What to produce -
Transcribe every entry that follows, word for word, and omit the images.

[[ Data open ]]

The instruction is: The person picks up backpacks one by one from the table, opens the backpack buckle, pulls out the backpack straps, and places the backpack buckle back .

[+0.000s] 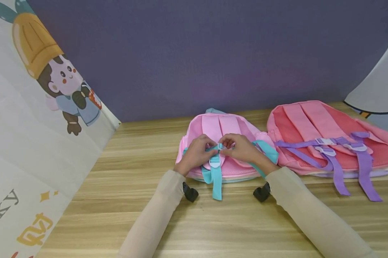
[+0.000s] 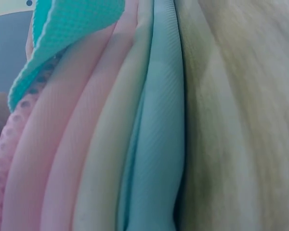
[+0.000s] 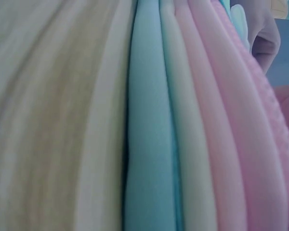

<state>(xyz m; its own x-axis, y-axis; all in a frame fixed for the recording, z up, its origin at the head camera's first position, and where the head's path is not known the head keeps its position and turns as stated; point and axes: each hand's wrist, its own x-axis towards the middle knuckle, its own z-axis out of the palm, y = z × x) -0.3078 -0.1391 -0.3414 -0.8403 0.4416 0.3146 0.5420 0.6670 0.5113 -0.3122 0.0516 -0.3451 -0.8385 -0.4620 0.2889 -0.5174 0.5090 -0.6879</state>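
Note:
A light pink backpack (image 1: pixel 210 123) lies on the table with its padded shoulder straps facing up. Over its middle, my left hand (image 1: pixel 198 152) pinches a teal strap beside a small pale buckle (image 1: pixel 220 146). From the other side my right hand (image 1: pixel 240 148) pinches the buckle's right end between thumb and fingers. Just below, a white strap adjuster (image 1: pixel 214 162) carries a loose teal strap end (image 1: pixel 217 182) that hangs over the bag's front edge. Both wrist views show mostly the bag's layered pink, cream and blue side (image 2: pixel 159 115), with fingers only at the border.
A coral-pink backpack (image 1: pixel 281 123) with purple straps (image 1: pixel 368 179) and white buckles lies against the pink bag's right side. Behind stands a dark blue-grey panel (image 1: pixel 213 53). A white printed sheet (image 1: pixel 19 143) covers the left side of the wood-grain table (image 1: pixel 132 161).

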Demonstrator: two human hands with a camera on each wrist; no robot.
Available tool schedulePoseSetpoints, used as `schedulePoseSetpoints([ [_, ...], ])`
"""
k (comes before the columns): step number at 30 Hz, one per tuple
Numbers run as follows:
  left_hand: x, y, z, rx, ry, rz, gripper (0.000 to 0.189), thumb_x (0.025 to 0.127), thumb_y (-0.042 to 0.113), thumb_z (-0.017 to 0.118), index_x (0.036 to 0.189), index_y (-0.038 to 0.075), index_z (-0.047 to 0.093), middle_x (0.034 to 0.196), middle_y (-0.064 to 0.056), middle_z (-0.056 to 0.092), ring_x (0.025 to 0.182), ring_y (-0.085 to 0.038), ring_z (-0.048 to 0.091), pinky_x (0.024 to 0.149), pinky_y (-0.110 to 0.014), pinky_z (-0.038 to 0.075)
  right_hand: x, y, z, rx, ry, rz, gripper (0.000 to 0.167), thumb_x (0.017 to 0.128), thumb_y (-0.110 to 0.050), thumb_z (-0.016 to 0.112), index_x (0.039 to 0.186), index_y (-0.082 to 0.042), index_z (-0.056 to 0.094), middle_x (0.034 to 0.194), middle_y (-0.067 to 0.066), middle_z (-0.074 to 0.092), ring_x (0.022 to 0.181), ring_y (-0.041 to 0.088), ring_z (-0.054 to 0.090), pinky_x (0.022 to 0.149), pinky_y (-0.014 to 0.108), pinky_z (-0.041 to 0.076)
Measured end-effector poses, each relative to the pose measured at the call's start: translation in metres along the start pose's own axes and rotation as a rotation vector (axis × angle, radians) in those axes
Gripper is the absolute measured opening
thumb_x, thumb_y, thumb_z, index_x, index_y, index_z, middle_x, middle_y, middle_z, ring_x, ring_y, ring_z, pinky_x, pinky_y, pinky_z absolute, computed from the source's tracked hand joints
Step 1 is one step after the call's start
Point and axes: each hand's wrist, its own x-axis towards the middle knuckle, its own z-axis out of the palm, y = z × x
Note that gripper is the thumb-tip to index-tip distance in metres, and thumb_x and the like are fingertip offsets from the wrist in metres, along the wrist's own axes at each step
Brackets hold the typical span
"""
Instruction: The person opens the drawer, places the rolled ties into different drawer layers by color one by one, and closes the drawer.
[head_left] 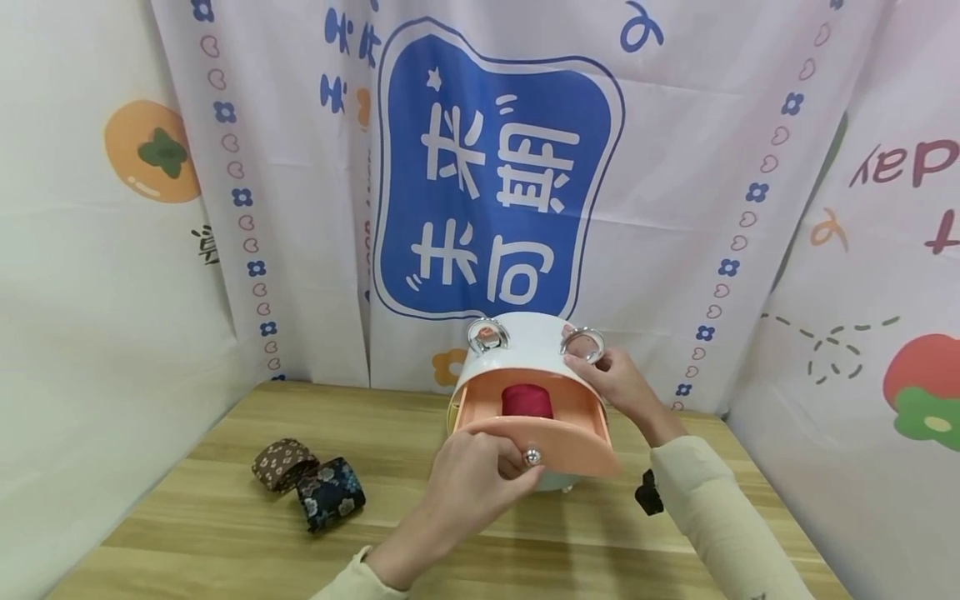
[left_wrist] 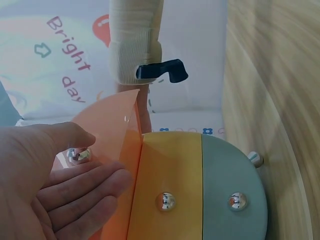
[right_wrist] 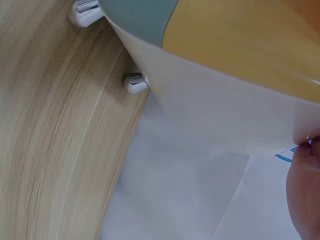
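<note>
A small white cabinet [head_left: 517,354] with a rounded top stands on the table, its top orange drawer [head_left: 577,450] pulled out. Inside the drawer lies a dark red rolled necktie [head_left: 527,401]. My left hand [head_left: 476,479] has thumb and fingers around the drawer's silver knob [left_wrist: 79,156]. At the cabinet's upper right side, my right hand [head_left: 626,383] holds it beside a silver ring [head_left: 583,343], thumb on the top. In the right wrist view its fingertips touch the white side wall [right_wrist: 215,105]. Most of the right hand is out of that view.
Two rolled neckties, one brown patterned [head_left: 285,464] and one navy floral [head_left: 331,493], lie on the wooden table [head_left: 225,550] at left. Below the orange drawer are a yellow drawer [left_wrist: 167,165] and a grey-green drawer [left_wrist: 227,170], both closed. Printed curtains [head_left: 315,250] surround the table.
</note>
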Motion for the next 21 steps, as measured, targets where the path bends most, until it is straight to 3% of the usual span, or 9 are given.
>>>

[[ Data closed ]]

Solution for this task -
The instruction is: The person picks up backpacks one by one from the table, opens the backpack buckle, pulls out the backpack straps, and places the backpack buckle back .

[+0.000s] 
[+0.000s] 
[+0.000s] 

<state>(xyz m; its own x-axis, y-axis; all in a frame fixed for the recording, z up, its origin at the head camera's first position, and where the head's path is not known the head keeps its position and turns as stated; point and axes: each hand's wrist, its own x-axis towards the middle knuckle, its own z-axis out of the palm, y = z × x) -0.3078 -0.1391 -0.3414 -0.8403 0.4416 0.3146 0.5420 0.6670 0.5113 -0.3122 0.0516 -0.3451 -0.8385 -0.4620 0.2889 -0.5174 0.5090 -0.6879</state>
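Note:
A light pink backpack (image 1: pixel 210 123) lies on the table with its padded shoulder straps facing up. Over its middle, my left hand (image 1: pixel 198 152) pinches a teal strap beside a small pale buckle (image 1: pixel 220 146). From the other side my right hand (image 1: pixel 240 148) pinches the buckle's right end between thumb and fingers. Just below, a white strap adjuster (image 1: pixel 214 162) carries a loose teal strap end (image 1: pixel 217 182) that hangs over the bag's front edge. Both wrist views show mostly the bag's layered pink, cream and blue side (image 2: pixel 159 115), with fingers only at the border.
A coral-pink backpack (image 1: pixel 281 123) with purple straps (image 1: pixel 368 179) and white buckles lies against the pink bag's right side. Behind stands a dark blue-grey panel (image 1: pixel 213 53). A white printed sheet (image 1: pixel 19 143) covers the left side of the wood-grain table (image 1: pixel 132 161).
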
Demonstrator: two human hands with a camera on each wrist; no robot.
Available tool schedulePoseSetpoints, used as `schedulePoseSetpoints([ [_, ...], ])`
"""
k (comes before the columns): step number at 30 Hz, one per tuple
Numbers run as follows:
  left_hand: x, y, z, rx, ry, rz, gripper (0.000 to 0.189), thumb_x (0.025 to 0.127), thumb_y (-0.042 to 0.113), thumb_z (-0.017 to 0.118), index_x (0.036 to 0.189), index_y (-0.038 to 0.075), index_z (-0.047 to 0.093), middle_x (0.034 to 0.196), middle_y (-0.064 to 0.056), middle_z (-0.056 to 0.092), ring_x (0.025 to 0.182), ring_y (-0.085 to 0.038), ring_z (-0.048 to 0.091), pinky_x (0.024 to 0.149), pinky_y (-0.110 to 0.014), pinky_z (-0.038 to 0.075)
  right_hand: x, y, z, rx, ry, rz, gripper (0.000 to 0.167), thumb_x (0.017 to 0.128), thumb_y (-0.110 to 0.050), thumb_z (-0.016 to 0.112), index_x (0.039 to 0.186), index_y (-0.082 to 0.042), index_z (-0.056 to 0.094), middle_x (0.034 to 0.194), middle_y (-0.067 to 0.066), middle_z (-0.074 to 0.092), ring_x (0.022 to 0.181), ring_y (-0.041 to 0.088), ring_z (-0.054 to 0.090), pinky_x (0.022 to 0.149), pinky_y (-0.014 to 0.108), pinky_z (-0.041 to 0.076)
Measured end-effector poses, each relative to the pose measured at the call's start: translation in metres along the start pose's own axes and rotation as a rotation vector (axis × angle, radians) in those axes
Gripper is the absolute measured opening
thumb_x, thumb_y, thumb_z, index_x, index_y, index_z, middle_x, middle_y, middle_z, ring_x, ring_y, ring_z, pinky_x, pinky_y, pinky_z absolute, computed from the source's tracked hand joints
Step 1 is one step after the call's start
Point and axes: each hand's wrist, its own x-axis towards the middle knuckle, its own z-axis out of the palm, y = z × x
Note that gripper is the thumb-tip to index-tip distance in metres, and thumb_x and the like are fingertip offsets from the wrist in metres, along the wrist's own axes at each step
Brackets hold the typical span
"""
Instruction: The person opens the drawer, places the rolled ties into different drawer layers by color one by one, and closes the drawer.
[head_left] 
[left_wrist] 
[right_wrist] 
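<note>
A small white cabinet [head_left: 517,354] with a rounded top stands on the table, its top orange drawer [head_left: 577,450] pulled out. Inside the drawer lies a dark red rolled necktie [head_left: 527,401]. My left hand [head_left: 476,479] has thumb and fingers around the drawer's silver knob [left_wrist: 79,156]. At the cabinet's upper right side, my right hand [head_left: 626,383] holds it beside a silver ring [head_left: 583,343], thumb on the top. In the right wrist view its fingertips touch the white side wall [right_wrist: 215,105]. Most of the right hand is out of that view.
Two rolled neckties, one brown patterned [head_left: 285,464] and one navy floral [head_left: 331,493], lie on the wooden table [head_left: 225,550] at left. Below the orange drawer are a yellow drawer [left_wrist: 167,165] and a grey-green drawer [left_wrist: 227,170], both closed. Printed curtains [head_left: 315,250] surround the table.
</note>
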Motion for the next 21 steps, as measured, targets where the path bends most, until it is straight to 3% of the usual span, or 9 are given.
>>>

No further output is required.